◆ **EXERCISE GOAL**:
Output the whole listing exactly, with no pictures.

** Opening SUPPLIED DATA block **

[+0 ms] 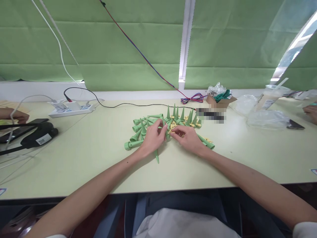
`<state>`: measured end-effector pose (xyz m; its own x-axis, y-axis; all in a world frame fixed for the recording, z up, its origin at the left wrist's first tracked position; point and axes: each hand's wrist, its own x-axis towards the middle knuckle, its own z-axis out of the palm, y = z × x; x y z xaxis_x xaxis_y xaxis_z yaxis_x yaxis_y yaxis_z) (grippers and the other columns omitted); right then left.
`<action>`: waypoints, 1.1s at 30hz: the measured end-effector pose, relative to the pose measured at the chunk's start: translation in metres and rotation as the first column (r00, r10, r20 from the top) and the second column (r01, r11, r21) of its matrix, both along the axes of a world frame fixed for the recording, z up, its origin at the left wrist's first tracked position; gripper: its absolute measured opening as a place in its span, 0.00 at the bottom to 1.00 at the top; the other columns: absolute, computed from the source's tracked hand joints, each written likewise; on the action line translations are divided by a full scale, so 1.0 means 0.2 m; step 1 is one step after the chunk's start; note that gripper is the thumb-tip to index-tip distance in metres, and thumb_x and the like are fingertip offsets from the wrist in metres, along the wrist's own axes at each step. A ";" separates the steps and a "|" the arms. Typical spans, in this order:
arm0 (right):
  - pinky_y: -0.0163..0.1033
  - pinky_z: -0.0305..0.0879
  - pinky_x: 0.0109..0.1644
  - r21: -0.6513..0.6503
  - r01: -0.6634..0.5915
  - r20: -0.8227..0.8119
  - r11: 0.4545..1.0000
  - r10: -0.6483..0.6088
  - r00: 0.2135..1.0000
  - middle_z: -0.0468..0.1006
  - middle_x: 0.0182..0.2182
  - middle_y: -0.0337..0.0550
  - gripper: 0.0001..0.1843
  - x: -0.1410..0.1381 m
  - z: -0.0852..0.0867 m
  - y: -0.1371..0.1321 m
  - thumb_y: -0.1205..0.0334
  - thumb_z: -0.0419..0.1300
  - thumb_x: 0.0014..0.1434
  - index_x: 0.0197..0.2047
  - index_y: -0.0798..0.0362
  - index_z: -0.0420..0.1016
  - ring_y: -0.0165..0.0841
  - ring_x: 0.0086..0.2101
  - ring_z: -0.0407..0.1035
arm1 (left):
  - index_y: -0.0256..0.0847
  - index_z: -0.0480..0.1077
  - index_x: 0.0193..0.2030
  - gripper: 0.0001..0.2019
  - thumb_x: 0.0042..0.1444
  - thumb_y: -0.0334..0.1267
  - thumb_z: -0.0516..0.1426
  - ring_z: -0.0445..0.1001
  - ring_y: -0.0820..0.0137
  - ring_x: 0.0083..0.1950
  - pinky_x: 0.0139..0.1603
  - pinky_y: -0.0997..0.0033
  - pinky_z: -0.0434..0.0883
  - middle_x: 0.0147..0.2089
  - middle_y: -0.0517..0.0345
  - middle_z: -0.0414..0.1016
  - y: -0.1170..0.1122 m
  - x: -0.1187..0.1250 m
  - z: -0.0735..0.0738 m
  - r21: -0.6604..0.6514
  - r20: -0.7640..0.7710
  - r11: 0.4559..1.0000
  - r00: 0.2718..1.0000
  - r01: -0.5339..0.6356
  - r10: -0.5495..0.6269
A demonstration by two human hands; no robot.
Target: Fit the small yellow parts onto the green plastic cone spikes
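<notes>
Reaching over the front edge of a pale table (81, 165), above a white shirt (183, 224), two bare forearms converge on a heap of green spikes (135, 144) at the table's middle. Nearest, one loose spike (157, 156) lies with its tip towards the front edge. The left hand (156, 135) has thumb and fingers closed around a green spike (163, 122). Just beside it, the right hand (187, 136) pinches a small yellow piece (170, 132) between its fingertips, close to that spike; whether the two parts touch cannot be told. More yellow pieces (198, 124) lie among the spikes, several of which stand upright behind the hands. Farther left are a black device (41, 135) with a white label and another person's hand (18, 115); farther right, a phone (296, 125), a clear bag (268, 118) and a second person's hand (310, 112). Towards the rear stand a power strip (71, 112), a cardboard box (217, 101) and a cup (267, 98) with a straw. Green blinds (123, 43) form the background.
</notes>
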<state>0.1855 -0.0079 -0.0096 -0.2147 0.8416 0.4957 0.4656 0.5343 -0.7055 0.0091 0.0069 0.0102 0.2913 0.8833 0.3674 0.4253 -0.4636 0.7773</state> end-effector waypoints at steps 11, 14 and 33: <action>0.37 0.61 0.32 -0.020 -0.014 -0.026 1.000 0.014 1.000 0.77 0.26 0.39 0.09 0.00 0.00 0.01 0.61 0.59 0.63 0.32 0.53 0.75 0.30 0.25 0.65 | 0.43 0.58 0.34 0.13 0.66 0.47 0.52 0.67 0.73 0.20 0.24 0.73 0.62 0.19 0.67 0.64 -0.01 0.00 -0.01 0.051 0.003 0.999 1.000 -0.002 0.002; 0.37 0.61 0.31 -0.025 -0.025 -0.034 0.999 0.024 0.999 0.76 0.25 0.39 0.09 0.00 0.00 0.01 0.61 0.59 0.63 0.31 0.53 0.75 0.29 0.24 0.64 | 0.43 0.60 0.36 0.11 0.66 0.45 0.52 0.67 0.73 0.21 0.26 0.72 0.63 0.22 0.65 0.66 -0.01 0.00 -0.02 0.138 -0.056 0.990 0.998 -0.013 0.021; 0.35 0.59 0.24 -0.250 -0.174 -0.363 0.953 0.074 0.929 0.71 0.21 0.37 0.20 0.02 -0.02 0.04 0.44 0.64 0.59 0.28 0.53 0.73 0.28 0.19 0.62 | 0.39 0.68 0.44 0.15 0.71 0.44 0.44 0.72 0.71 0.31 0.35 0.69 0.69 0.31 0.57 0.72 -0.04 -0.01 -0.02 0.334 -0.131 0.935 0.988 0.120 -0.080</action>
<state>0.1896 0.0009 -0.0136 -0.1837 0.9318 0.3129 0.1090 0.3357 -0.9356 0.0078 -0.0014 0.0057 0.4290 0.6753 0.5999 0.4389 -0.7363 0.5149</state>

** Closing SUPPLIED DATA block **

◆ **SOLUTION TO THIS PROBLEM**:
[+0 ms] 
`<state>`: measured end-effector pose (xyz m; its own x-axis, y-axis; all in a world frame fixed for the recording, z up, its origin at the left wrist's first tracked position; point and axes: each hand's wrist, its own x-axis towards the middle knuckle, its own z-axis out of the palm, y = z × x; x y z xaxis_x xaxis_y xaxis_z yaxis_x yaxis_y yaxis_z) (grippers and the other columns omitted); right then left.
`<action>`: waypoints, 1.1s at 30hz: the measured end-effector pose, relative to the pose measured at the chunk's start: translation in metres and rotation as the first column (r00, r10, r20 from the top) and the second column (r01, r11, r21) of its matrix, both along the axes of a world frame fixed for the recording, z up, its origin at the left wrist's first tracked position; gripper: its absolute measured opening as a place in its span, 0.00 at the bottom to 1.00 at the top; the other columns: absolute, computed from the source's tracked hand joints, each written likewise; on the action line translations are divided by a full scale, so 1.0 means 0.2 m; step 1 is one step after the chunk's start; note that gripper is the thumb-tip to index-tip distance in metres, and thumb_x and the like are fingertip offsets from the wrist in metres, along the wrist's own axes at each step. A ";" separates the steps and a "|" the arms. Typical spans, in this order:
arm0 (right):
  - pinky_y: -0.0163..0.1033
  - pinky_z: -0.0305..0.0879
  - pinky_x: 0.0109..0.1644
  - r21: -0.6513..0.6503
  - r01: -0.6634..0.5915
  - r20: -0.8227..0.8119
  - r11: 0.4545..1.0000
  - r10: -0.6483..0.6088
  - r00: 0.2135..1.0000
  - middle_z: -0.0468..0.1006
  - middle_x: 0.0182..0.2182
  - middle_y: -0.0337..0.0550
  - gripper: 0.0001..0.1843
  - x: -0.1410..0.1381 m
  - z: -0.0852..0.0867 m
  - y: -0.1371..0.1321 m
  - thumb_y: -0.1205..0.0334
  - thumb_z: -0.0419..0.1300
  - thumb_x: 0.0014..0.1434
  - index_x: 0.0197..0.2047
  - index_y: -0.0798..0.0362
  - index_z: -0.0420..0.1016
  - ring_y: -0.0165..0.0841
  - ring_x: 0.0086..0.2101
  - ring_z: -0.0407..0.1035
arm1 (left):
  - index_y: -0.0256..0.0847
  - index_z: -0.0480..0.1077
  - index_x: 0.0193..0.2030
  - gripper: 0.0001..0.2019
  - thumb_x: 0.0042..0.1444
  - thumb_y: -0.0334..0.1267
  - thumb_z: -0.0516..0.1426
  - ring_z: -0.0445..0.1001
  - ring_y: -0.0820..0.0137
  - ring_x: 0.0083..0.1950
  - pinky_x: 0.0139..0.1603
  - pinky_y: -0.0997..0.0033
  - pinky_z: -0.0434..0.0883
  - middle_x: 0.0147..0.2089
  - middle_y: -0.0517..0.0345
  - middle_z: -0.0414..0.1016
  - y: -0.1170..0.1122 m
  - x: -0.1187..0.1250 m
  - z: -0.0735..0.0738 m
  - r21: -0.6604..0.6514
  - r20: -0.7640..0.7710
  - r11: 0.4559..1.0000
  - r00: 0.2718..1.0000
  - r01: -0.5339..0.6356
  - r10: -0.5495..0.6269
A demonstration by two human hands; no robot.
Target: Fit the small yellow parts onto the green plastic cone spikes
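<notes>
Reaching over the front edge of a pale table (81, 165), above a white shirt (183, 224), two bare forearms converge on a heap of green spikes (135, 144) at the table's middle. Nearest, one loose spike (157, 156) lies with its tip towards the front edge. The left hand (156, 135) has thumb and fingers closed around a green spike (163, 122). Just beside it, the right hand (187, 136) pinches a small yellow piece (170, 132) between its fingertips, close to that spike; whether the two parts touch cannot be told. More yellow pieces (198, 124) lie among the spikes, several of which stand upright behind the hands. Farther left are a black device (41, 135) with a white label and another person's hand (18, 115); farther right, a phone (296, 125), a clear bag (268, 118) and a second person's hand (310, 112). Towards the rear stand a power strip (71, 112), a cardboard box (217, 101) and a cup (267, 98) with a straw. Green blinds (123, 43) form the background.
</notes>
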<state>0.1855 -0.0079 -0.0096 -0.2147 0.8416 0.4957 0.4656 0.5343 -0.7055 0.0091 0.0069 0.0102 0.2913 0.8833 0.3674 0.4253 -0.4636 0.7773</state> end-effector waypoints at steps 11, 14 and 33: <action>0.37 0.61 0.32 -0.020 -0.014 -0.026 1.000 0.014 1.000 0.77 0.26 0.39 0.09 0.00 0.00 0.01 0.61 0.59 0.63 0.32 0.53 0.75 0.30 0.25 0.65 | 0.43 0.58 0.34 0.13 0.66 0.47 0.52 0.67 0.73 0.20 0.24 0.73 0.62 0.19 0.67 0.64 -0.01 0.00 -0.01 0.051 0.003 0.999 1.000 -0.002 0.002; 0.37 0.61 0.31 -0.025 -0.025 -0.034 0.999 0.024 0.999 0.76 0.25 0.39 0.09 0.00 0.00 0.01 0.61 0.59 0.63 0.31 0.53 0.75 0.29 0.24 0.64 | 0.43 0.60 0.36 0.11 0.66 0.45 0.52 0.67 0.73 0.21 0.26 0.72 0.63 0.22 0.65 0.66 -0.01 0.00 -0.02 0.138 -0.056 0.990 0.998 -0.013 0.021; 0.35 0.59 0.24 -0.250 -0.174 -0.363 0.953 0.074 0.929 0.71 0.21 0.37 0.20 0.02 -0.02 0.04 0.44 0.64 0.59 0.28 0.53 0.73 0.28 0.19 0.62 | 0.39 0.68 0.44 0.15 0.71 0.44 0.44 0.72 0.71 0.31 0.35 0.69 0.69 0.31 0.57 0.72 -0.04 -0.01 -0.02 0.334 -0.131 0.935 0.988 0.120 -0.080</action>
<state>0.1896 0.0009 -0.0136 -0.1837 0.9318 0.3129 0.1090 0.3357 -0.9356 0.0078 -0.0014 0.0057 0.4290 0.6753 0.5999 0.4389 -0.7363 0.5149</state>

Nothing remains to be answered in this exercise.